Bonus Blog: the Great Creme Egg Hunt
- Philip Beevers

- Apr 4, 2021
- 3 min read
Welcome, chocolatey reader, as I take you on an odyssey to find the lesser spotted Creme Egg.

Imagine the scene: it's the Saturday of the Easter holiday, and you don't have any Creme Eggs, so obviously you're going to go out and shop for them. Little do you know what awaits...
The first stop on our hunt was the Safeway on Middlefield Road here in Palo Alto. Now Safeway here has nothing to do with the now-defunct UK chain, but otherwise looks roughly the same: it's a middle-of-the-road supermarket, with stores of various different shapes and sizes. The one on Middlefield is... well... middling: it's not a convenience store, but it's not big either. Well, apparently, it's not big enough for Easter to have had any kind of impact, because there were no Easter eggs here at all, and certainly no Creme Eggs. So onwards it was, to the mighty San Antonio Center in Mountain View.
Our first stop here was the legendary Walmart, and our first challenge was just to get in. We queued for about 15 minutes for the privilege of shopping at Walmart. It's notable that Walmart sells basically everything, with the full-on pile-high-sell-cheap philosophy, but my experience is they never actually have what you want. To whit: on this visit, a 12-year-old with a fairly professional-looking fishing rod nearly had my eye out, we could have picked up enough Isopropyl Alcohol, handwipes, and "personal sanitation kits" to disinfect a sizeable cruise liner, and someone else was vainly asking the staff where to find pickling spice.
Or to put it another way: it's basically a war zone in there, with people everywhere, and it's more like looting a warehouse than taking part in the usual exchange of money for goods and services. Whilst walking around the place, I was thinking "OK, so this is what a superspreader event looks like". If you've ever been to Asda in Farnborough... well, it's a bit like that. Anyway, here's what faced us in the easter egg aisle at Walmart:

So then it was across the road to Target.
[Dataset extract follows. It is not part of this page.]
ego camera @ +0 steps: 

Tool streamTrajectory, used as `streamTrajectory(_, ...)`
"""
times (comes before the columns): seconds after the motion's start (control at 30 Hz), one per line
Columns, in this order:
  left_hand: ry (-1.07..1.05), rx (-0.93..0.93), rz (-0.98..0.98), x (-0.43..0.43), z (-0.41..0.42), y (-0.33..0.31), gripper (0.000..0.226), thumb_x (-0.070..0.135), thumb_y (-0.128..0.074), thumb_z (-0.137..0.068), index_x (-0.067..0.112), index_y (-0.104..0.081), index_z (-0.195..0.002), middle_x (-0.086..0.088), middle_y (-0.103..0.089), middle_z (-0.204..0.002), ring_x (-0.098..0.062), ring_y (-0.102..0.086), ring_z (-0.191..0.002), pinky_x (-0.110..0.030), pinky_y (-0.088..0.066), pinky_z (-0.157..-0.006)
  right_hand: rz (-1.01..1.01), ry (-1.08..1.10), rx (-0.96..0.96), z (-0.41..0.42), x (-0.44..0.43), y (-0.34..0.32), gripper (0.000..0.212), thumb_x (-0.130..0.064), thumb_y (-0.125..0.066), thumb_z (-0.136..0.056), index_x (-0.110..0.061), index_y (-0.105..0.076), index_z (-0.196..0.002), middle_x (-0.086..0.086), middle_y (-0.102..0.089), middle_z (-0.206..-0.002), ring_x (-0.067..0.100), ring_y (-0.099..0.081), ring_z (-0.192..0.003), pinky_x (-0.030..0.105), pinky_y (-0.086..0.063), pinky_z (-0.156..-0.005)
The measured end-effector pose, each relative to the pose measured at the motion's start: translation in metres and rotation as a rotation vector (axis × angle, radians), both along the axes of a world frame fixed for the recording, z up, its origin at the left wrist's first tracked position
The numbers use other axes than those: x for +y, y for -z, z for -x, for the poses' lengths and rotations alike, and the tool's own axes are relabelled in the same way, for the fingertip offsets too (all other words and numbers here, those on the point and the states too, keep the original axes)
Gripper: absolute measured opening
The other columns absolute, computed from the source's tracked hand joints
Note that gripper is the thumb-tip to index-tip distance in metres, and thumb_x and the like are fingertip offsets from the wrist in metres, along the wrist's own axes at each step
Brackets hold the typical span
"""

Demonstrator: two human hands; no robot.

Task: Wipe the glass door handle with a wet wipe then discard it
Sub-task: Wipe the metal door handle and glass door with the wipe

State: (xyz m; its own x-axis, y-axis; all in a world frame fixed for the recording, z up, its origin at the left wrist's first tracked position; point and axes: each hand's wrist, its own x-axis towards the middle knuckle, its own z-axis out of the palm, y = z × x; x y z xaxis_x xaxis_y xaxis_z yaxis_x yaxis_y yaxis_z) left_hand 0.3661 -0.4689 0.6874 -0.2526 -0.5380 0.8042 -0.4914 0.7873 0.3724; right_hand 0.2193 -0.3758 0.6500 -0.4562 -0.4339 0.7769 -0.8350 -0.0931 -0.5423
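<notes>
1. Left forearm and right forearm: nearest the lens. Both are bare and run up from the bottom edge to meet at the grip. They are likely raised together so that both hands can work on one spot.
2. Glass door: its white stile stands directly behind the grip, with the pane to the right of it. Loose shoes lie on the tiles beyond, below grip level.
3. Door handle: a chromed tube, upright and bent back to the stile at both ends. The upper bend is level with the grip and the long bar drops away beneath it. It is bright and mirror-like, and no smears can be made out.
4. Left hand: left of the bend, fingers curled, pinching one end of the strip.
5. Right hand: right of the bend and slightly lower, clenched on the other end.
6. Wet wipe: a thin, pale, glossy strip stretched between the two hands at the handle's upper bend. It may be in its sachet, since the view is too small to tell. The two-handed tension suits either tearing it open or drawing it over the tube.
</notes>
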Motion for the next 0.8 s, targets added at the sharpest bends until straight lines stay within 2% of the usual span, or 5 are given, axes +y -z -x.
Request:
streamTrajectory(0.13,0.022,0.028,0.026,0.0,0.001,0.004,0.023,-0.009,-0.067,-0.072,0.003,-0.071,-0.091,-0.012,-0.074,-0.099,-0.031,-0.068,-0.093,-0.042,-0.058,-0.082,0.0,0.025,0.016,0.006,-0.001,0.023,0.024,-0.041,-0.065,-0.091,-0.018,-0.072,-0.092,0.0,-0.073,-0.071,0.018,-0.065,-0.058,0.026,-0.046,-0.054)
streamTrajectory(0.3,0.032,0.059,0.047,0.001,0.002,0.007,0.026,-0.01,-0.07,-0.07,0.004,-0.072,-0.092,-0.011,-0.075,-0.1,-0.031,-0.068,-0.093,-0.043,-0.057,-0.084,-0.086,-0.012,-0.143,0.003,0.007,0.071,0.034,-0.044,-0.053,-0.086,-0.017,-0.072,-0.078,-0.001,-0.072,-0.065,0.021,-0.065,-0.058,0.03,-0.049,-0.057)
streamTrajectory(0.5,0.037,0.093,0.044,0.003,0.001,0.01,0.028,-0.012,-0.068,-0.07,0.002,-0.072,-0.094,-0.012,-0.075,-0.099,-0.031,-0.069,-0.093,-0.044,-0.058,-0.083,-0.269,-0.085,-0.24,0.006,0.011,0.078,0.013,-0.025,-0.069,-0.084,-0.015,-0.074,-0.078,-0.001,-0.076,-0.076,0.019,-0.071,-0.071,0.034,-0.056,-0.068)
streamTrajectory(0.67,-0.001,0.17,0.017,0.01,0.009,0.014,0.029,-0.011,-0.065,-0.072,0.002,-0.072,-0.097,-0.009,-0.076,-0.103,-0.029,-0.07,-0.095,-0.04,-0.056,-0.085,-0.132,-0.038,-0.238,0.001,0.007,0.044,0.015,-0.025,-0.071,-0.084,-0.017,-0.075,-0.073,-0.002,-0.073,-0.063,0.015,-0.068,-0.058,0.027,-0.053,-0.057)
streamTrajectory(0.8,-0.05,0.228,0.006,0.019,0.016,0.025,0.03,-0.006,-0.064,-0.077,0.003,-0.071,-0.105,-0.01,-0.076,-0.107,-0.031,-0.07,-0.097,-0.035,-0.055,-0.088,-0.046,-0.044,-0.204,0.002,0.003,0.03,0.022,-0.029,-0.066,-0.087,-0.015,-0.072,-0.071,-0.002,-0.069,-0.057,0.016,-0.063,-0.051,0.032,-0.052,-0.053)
I have a fondness for Target, which is a bit like Walmart's classier aunt: there's more space in there, there's a lot less chaos, and there's a more general atmosphere of "hey, we just tried to make this a bit less unpleasant" that I quite like.
That said, I also can't seem to work out how Target make any money given that it does always seem to be half-empty, and mostly seems to sell reasonable-but-not-amazing clothes and sporting goods. Target isn't really a food shop, isn't really a hardware shop, isn't really a clothes outlet, isn't really a department store... it's a bit like Woolworths ended up in the UK: you go there, you're not sure why, you come out with some unnecessary plastic objects.
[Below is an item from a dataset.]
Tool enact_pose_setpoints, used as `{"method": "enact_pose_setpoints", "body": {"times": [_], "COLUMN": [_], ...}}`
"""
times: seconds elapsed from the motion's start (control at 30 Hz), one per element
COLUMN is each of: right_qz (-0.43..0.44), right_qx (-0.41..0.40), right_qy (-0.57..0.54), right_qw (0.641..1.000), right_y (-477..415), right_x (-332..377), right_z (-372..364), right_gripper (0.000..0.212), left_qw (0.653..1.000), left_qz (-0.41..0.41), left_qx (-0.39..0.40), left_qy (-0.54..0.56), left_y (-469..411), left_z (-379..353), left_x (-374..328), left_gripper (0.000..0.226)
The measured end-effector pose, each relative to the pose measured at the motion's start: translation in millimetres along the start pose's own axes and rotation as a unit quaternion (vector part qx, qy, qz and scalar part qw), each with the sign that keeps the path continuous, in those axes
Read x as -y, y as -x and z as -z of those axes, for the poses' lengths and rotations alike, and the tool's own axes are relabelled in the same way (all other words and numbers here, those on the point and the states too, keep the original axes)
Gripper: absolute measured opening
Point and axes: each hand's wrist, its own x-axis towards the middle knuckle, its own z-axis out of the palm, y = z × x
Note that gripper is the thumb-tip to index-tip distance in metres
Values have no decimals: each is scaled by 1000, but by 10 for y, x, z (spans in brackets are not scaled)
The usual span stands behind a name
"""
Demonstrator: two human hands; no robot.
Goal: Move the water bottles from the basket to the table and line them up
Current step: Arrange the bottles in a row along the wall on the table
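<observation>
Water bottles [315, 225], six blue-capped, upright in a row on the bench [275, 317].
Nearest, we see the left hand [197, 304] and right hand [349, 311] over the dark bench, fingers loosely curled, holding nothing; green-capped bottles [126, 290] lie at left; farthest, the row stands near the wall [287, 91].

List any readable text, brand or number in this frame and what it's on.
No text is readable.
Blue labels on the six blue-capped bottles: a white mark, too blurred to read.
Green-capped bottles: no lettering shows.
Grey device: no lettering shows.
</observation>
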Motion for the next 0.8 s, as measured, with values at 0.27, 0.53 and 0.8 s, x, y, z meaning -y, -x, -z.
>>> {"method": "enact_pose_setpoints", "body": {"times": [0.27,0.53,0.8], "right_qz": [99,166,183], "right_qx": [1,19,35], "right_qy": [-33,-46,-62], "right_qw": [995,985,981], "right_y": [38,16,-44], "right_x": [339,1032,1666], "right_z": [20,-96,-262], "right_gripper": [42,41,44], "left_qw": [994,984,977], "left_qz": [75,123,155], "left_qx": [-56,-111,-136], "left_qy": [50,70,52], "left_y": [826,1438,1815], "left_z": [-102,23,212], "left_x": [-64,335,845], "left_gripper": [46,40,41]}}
[It's quite possible that Target don't make any money, given that they've just announced they're shutting a couple of stores here in the South Bay]
But whatever: there weren't any creme eggs in Target either.
So our final stop was yet another Safeway, at the other end of the San Antonio Centre. This is a proper big supermarket, although it was also the site of what we're now calling "quichegate", where early in our time here we tried to shop for a quiche and were directed to frozen pizzas as the nearest available alternative. And here, we finally hit paydirt: where the pet food used to be, there was a tasteful display of Creme Eggs and other Easter confectionery delights.
Happy Easter folks, and enjoy those Creme Eggs!